Polise ya da güvenlik güçlerine verilen yeni yetkiler bu çerçevede karşımıza çıkıyor. Devletin fiziki şiddeti kullanma yetkisinin alanını genişletmesi, karşı tarafta tepki ürettikçe karşılaşmalar sertleşiyor.
Mesela Fransa’da polise bir yetki verdi Fransız devleti. Trafik kontrollerinde durmayan, direnen kişilere ateş etme yetkisi veriyordu polise. Polis de bunu kullandı. Epey insan öldü son yıllarda bu yüzden. Şimdi bunun yani bu gencin öldürülme biçimi, bunun basına yansıması da işte bu polisin aşırı yetkisi, yetkiyi kullanma biçimiyle de ilgili.
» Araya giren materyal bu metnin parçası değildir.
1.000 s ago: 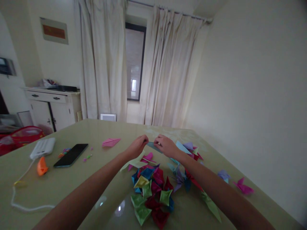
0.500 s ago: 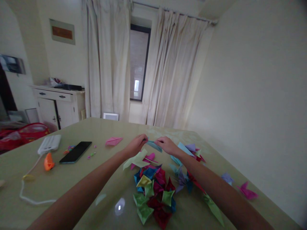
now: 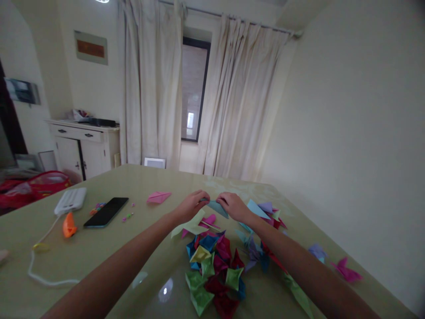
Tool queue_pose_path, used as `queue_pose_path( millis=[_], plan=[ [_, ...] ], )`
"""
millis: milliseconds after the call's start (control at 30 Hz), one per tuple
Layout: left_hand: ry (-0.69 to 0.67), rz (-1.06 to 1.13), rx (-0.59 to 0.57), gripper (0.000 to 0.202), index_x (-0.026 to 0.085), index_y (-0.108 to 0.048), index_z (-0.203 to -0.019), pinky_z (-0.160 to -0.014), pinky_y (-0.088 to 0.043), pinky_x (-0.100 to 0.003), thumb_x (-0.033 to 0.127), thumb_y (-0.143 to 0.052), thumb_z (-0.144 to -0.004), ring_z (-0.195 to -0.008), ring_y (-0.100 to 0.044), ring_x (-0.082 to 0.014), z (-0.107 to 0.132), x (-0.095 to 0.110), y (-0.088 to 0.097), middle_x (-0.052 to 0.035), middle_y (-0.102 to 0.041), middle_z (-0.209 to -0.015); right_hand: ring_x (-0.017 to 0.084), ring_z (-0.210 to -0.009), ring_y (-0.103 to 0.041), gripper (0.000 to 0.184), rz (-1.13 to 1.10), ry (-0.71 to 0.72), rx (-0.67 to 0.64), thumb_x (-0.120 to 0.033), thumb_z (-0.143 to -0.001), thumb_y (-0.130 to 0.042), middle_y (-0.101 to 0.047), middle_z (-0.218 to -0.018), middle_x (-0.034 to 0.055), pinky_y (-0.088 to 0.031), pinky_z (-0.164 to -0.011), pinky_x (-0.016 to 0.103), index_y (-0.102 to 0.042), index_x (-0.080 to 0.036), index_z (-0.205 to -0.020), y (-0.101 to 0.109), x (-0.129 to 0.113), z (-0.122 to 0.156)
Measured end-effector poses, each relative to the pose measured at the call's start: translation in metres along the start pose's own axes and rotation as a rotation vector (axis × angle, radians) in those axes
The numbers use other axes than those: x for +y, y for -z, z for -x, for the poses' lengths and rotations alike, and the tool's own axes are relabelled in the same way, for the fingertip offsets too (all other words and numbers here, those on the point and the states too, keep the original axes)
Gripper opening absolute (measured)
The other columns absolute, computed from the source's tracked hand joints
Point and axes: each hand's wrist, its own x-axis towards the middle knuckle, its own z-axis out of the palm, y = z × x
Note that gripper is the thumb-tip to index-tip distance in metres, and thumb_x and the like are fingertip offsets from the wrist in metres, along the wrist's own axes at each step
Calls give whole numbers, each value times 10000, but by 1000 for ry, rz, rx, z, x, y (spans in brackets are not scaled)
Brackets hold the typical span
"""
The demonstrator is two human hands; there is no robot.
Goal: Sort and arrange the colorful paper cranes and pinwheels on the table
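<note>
A light-blue piece of folded origami paper (image 3: pixel 218 208) is stretched between my two hands above the middle of the table. My left hand (image 3: pixel 195 204) pinches its left end, fingers closed. At the right end, my right hand (image 3: pixel 231 204) grips the paper between thumb and fingers. Just below lie a pale-green folded paper (image 3: pixel 191 225) and a magenta one (image 3: pixel 210 220). Nearer to me is a cluster of colourful folded paper pieces (image 3: pixel 212 270) in red, green, blue and yellow. Beyond my right forearm rest a light-blue paper (image 3: pixel 257 209) and purple folded paper (image 3: pixel 265 207).
On the left of the table (image 3: pixel 133 248) lie a black phone (image 3: pixel 106 212), a white power strip (image 3: pixel 70 200) with its cord, an orange object (image 3: pixel 69 225) and small beads. A pink folded paper (image 3: pixel 158 197) sits farther back. A magenta paper piece (image 3: pixel 347 269) lies near the right edge.
Both hands have come slightly lower and tilted the light-blue paper, which they still hold. The view has shifted a little; the things on the table stay in place.
</note>
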Motion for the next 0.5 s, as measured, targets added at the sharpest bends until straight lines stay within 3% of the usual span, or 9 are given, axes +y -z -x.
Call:
queue_pose_path(
  millis=[133,233,400,500],
  plan=[
    [-11,9,-31,146,209,-720,-1058,-853,-555,-310,290,-611,-1005,-899,-690,-185,0,0,-1,-67,-707,-1072,206,-900,-670,225,11,-8,17,-228,-1068,-573,-762,-940,78,-427,-815,297,-751,-161,-950,3,4,4],
    [-8,-15,-14,151,204,-734,-984,-867,-545,-325,258,-595,-1005,-934,-687,-206,-2,1,-3,-69,-724,-999,194,-874,-674,193,3,10,2,-255,-1053,-621,-761,-908,56,-431,-790,281,-746,-165,-936,7,4,5],
    [18,-91,-9,162,228,-746,-1045,-928,-554,-340,275,-595,-1013,-1003,-699,-216,-7,1,-7,-58,-762,-1034,184,-872,-672,160,43,28,-33,-281,-1027,-676,-757,-902,34,-423,-770,265,-737,-182,-918,10,1,7],
    [118,-192,-1,231,244,-731,-1167,-1019,-544,-377,267,-544,-1033,-1118,-695,-237,-4,-15,0,-80,-773,-1167,193,-926,-678,123,122,-6,-52,-261,-1025,-670,-760,-958,48,-425,-807,272,-736,-188,-951,16,5,13]
  ],
)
Kutuplaşma söylediğim gibi olaylar karşısında önemli. Toplumun polise yardım eden tarafı ve diğer taraf için tavır alan kısmı arasındaki ayrışma işte bu çok kültürlülük ya da kültürel doku ayrışmasının ifadesi.
Şunu da tabii söylemek lazım ki Fransız kamu kimliği son yıllarda demokrasilerde yine çok alışık olmadığımız üzere politize oluyor. Bunlardan bir tanesi mesela bundan birkaç yıl önce emekli generallerin Macron’a bir uyarı mektubu yazmasıydı. Yani demokrasilerde çok kabul edilmeyen, alışık olmayan şeyler bu tür politizasyonlar. Ahmet İnsel de bunun zannederim geçen gün bir programda altını özellikle çiziyordu. Polis içerisinde çok güçlü bir göçmen karşıtı boyut var. Dolayısıyla polisin eğilimleri, kimliği devlet fonksiyonunun tarafsızlığının önüne geçebiliyor ya da yanına gelebiliyor. Bu da bir demokrasi krizi olarak karşımızda. Yönetemezseniz, otoriterleşirsiniz. Böyle büyük bir paradigmatik sorunun işaretleri var karşımızda.